Work order: Each line of the records below that holds "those" should be returned.

Dataset entries:
=== Begin Enclosure ===
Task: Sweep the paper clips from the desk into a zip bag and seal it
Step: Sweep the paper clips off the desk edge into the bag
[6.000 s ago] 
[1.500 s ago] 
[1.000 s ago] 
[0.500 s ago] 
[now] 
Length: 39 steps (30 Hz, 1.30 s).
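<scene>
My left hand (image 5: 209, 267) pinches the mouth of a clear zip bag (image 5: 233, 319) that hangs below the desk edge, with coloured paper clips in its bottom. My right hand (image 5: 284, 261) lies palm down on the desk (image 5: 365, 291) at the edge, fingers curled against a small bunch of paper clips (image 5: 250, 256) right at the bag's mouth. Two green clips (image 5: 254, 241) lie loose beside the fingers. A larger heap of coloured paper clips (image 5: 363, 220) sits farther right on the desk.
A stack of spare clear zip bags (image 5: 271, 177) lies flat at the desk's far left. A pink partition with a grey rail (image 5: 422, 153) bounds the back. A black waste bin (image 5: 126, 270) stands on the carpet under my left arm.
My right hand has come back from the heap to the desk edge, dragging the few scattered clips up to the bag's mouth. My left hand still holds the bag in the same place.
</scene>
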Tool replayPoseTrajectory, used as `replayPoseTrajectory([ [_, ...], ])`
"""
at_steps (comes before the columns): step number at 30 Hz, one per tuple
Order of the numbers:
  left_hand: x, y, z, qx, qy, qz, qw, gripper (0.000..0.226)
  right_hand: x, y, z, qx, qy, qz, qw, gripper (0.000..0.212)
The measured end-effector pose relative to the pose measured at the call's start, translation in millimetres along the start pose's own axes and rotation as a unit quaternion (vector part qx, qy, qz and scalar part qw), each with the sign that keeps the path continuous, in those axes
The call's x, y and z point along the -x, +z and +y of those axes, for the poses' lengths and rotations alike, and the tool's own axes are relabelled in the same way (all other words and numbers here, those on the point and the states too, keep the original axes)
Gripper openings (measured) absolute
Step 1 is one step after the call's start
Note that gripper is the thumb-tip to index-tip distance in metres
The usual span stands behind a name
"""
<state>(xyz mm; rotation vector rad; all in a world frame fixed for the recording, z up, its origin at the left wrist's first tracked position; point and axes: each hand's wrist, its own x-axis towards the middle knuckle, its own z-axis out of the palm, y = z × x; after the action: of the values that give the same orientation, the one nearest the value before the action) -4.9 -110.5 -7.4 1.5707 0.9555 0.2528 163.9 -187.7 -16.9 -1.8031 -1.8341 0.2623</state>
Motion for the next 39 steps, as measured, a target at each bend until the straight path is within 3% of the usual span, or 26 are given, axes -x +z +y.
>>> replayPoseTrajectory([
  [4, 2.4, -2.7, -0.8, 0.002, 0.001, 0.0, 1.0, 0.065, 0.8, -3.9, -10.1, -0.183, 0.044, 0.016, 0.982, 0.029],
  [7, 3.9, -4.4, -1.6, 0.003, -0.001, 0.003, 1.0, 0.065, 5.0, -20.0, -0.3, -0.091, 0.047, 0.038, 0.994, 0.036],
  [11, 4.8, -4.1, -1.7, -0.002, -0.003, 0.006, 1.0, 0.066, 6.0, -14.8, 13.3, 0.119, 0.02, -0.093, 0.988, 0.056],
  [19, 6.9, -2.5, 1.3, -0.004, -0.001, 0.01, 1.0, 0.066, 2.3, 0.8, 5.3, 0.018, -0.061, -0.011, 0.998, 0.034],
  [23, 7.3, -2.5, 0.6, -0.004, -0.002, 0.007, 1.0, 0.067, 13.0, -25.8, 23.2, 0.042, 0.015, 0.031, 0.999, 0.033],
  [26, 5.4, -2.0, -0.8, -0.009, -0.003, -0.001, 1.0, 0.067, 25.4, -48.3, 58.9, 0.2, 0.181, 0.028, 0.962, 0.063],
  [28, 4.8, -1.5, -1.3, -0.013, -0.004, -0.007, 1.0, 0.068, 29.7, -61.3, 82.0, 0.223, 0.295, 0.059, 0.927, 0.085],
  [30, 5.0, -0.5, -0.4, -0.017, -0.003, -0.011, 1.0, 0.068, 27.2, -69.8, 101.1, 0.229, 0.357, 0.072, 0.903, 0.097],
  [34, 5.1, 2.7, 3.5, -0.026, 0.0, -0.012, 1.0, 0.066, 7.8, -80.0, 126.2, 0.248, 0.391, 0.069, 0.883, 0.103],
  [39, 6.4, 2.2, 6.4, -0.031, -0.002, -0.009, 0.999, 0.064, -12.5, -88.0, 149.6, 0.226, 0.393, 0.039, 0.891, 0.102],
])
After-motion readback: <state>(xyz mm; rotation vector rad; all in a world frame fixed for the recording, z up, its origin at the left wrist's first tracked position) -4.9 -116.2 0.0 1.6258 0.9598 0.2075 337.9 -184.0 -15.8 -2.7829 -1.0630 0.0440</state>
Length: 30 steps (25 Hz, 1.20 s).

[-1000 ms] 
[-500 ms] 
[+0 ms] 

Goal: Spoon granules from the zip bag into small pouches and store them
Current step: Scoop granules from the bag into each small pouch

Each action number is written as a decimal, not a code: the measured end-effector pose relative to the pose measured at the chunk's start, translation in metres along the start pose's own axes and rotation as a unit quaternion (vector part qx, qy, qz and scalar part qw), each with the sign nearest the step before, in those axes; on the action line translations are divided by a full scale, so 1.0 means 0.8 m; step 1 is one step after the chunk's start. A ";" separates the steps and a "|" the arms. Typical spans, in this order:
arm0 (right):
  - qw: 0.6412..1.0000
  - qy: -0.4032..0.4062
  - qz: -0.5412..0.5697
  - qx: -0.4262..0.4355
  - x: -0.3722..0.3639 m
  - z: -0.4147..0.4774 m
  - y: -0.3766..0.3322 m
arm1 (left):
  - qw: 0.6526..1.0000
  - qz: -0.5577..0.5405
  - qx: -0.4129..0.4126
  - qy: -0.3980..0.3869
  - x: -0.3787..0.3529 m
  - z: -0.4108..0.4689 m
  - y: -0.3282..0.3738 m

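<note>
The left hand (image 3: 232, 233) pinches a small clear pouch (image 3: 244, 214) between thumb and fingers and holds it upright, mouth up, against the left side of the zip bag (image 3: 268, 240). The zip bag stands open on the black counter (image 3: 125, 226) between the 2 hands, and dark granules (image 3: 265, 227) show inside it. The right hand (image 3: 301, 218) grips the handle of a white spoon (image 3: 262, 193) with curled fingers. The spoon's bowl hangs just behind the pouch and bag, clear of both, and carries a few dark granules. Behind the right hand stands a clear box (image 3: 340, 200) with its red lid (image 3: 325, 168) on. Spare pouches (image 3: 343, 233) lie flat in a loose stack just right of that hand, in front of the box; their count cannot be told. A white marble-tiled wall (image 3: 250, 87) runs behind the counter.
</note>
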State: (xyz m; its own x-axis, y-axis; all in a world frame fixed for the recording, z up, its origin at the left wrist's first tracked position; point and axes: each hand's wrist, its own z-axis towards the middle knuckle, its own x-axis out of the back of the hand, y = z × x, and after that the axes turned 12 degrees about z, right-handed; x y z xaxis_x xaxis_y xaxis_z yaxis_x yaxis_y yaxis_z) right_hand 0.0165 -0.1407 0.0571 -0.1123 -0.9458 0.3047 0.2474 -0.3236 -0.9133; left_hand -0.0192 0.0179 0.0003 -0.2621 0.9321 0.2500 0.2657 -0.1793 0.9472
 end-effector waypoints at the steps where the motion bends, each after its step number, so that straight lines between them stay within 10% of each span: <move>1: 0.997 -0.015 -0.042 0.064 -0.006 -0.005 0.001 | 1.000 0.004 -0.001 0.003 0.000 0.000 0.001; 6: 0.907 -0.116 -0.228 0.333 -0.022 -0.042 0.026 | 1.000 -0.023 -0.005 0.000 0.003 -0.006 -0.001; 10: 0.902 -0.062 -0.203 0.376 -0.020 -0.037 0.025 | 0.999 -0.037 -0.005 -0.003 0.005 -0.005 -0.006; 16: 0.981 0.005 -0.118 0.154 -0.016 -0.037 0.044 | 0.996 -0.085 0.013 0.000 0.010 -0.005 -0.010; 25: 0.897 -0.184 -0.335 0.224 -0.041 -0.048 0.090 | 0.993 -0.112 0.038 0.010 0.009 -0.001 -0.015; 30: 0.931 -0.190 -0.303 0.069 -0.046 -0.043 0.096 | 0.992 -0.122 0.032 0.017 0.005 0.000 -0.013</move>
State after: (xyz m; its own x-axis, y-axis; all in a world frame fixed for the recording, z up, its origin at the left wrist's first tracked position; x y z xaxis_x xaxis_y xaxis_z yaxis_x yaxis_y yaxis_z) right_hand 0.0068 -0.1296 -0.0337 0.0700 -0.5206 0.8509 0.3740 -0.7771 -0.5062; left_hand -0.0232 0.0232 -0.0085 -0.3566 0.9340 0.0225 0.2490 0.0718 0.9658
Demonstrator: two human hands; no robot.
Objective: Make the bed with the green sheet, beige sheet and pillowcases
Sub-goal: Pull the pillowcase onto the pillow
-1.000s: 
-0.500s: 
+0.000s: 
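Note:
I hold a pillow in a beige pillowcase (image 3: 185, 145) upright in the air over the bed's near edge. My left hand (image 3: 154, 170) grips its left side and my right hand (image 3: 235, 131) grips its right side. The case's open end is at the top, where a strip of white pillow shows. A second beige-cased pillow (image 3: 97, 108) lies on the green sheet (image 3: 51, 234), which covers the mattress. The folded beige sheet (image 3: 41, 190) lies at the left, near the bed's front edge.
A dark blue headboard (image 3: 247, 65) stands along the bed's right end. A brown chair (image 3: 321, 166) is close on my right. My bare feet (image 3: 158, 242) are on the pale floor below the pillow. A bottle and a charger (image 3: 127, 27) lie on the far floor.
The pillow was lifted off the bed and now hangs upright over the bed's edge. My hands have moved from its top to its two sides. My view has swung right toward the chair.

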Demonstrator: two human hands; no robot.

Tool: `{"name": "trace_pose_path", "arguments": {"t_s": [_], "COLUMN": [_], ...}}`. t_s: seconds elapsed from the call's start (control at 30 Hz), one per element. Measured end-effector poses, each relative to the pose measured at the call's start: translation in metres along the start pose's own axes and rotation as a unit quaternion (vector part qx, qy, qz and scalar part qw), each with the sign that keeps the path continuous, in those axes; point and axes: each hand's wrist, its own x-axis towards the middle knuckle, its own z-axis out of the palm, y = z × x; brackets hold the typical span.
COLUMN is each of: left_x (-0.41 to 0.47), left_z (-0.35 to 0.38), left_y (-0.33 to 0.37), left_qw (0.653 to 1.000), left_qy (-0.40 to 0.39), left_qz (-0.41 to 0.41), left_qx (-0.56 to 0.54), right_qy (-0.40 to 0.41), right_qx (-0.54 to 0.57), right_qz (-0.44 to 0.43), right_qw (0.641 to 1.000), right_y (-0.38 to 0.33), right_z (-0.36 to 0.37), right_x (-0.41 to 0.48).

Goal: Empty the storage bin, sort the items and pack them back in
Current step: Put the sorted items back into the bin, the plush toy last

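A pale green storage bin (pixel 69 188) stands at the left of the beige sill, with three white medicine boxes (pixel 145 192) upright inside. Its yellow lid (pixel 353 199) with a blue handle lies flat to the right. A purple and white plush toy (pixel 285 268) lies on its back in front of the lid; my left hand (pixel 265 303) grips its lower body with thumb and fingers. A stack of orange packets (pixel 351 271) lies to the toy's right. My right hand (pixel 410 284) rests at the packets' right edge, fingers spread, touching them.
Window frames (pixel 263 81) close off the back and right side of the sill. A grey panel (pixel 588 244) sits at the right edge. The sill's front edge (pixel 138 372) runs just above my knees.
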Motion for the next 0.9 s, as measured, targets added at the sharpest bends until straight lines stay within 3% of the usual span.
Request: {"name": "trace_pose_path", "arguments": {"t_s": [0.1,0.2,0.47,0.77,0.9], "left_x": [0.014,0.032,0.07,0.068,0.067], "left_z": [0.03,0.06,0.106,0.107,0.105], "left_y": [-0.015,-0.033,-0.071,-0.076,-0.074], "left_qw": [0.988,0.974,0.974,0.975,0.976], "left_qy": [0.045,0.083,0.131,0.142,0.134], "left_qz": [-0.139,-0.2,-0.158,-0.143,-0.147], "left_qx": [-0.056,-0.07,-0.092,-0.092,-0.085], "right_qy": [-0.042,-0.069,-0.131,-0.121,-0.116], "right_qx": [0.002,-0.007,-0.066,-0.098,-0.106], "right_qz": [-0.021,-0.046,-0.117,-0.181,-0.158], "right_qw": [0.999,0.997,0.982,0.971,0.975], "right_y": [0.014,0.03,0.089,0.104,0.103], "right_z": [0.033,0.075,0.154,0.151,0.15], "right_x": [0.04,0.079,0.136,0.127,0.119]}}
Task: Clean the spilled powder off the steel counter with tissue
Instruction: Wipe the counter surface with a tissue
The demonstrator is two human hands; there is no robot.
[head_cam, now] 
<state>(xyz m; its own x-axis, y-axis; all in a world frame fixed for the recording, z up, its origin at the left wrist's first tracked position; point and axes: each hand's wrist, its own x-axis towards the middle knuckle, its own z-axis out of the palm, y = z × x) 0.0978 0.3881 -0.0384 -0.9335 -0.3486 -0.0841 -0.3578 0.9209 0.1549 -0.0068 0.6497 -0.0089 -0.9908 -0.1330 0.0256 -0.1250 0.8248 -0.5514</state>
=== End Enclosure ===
Response:
The measured end-effector pose relative to the pose measured at the call's start, translation in millimetres along the start pose's own axes and rotation as a unit quaternion (vector part qx, qy, qz and scalar part qw), each with the sign that keeps the path continuous, in those axes
The call's x, y and z point along the -x, +z and +y of those axes, for the poses' lengths and rotations alike, and the tool's own axes are relabelled in the same way (all other words and numbers here, those on the point and the states too, keep the original axes)
Each action number is written as a decimal, not a code: the measured end-effector pose relative to the pose measured at the chunk's start, translation in metres along the start pose's own axes and rotation as a unit quaternion (vector part qx, qy, qz and scalar part qw), each with the sign nearest the step before, in those axes; on the action line translations are divided by a full scale, so 1.0 means 0.8 m; step 1 is one step after the chunk's start. A ";" separates the steps and a "|" the arms. Typical spans, in this order:
Tool: `{"name": "trace_pose_path", "arguments": {"t_s": [_], "COLUMN": [_], ...}}`. t_s: seconds elapsed from the call's start (control at 30 Hz), one per element. Measured end-effector poses, each relative to the pose measured at the call's start: translation in metres along the start pose's own axes and rotation as a unit quaternion (vector part qx, qy, qz and scalar part qw), each with the sign that keeps the path continuous, in those axes; point and axes: each hand's wrist, its own x-axis towards the middle knuckle, its own z-axis out of the palm, y = z × x; brackets hold the typical span.

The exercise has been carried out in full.